Source data
::::

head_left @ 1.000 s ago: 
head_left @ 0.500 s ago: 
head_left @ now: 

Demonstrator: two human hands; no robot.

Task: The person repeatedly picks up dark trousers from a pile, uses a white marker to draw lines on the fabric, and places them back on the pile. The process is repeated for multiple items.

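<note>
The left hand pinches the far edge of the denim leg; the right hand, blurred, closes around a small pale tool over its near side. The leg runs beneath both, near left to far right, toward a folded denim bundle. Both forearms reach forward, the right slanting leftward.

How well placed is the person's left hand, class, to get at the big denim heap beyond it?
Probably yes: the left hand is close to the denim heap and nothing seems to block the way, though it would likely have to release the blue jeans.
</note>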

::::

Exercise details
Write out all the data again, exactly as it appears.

Exercise output
head_left @ 1.000 s ago: 
head_left @ 0.500 s ago: 
head_left @ now: 

Demonstrator: two human hands; no robot.

Task: The person repeatedly picks up dark trousers from a pile, uses a white marker to draw lines on the fabric, and places them back on the pile. The process is repeated for multiple items.

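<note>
The left hand pinches the far edge of the denim leg; the right hand, blurred, closes around a small pale tool over its near side. The leg runs beneath both, near left to far right, toward a folded denim bundle. Both forearms reach forward, the right slanting leftward.

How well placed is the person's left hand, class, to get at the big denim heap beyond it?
Probably yes: the left hand is close to the denim heap and nothing seems to block the way, though it would likely have to release the blue jeans.
</note>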

What precedes this is the full answer.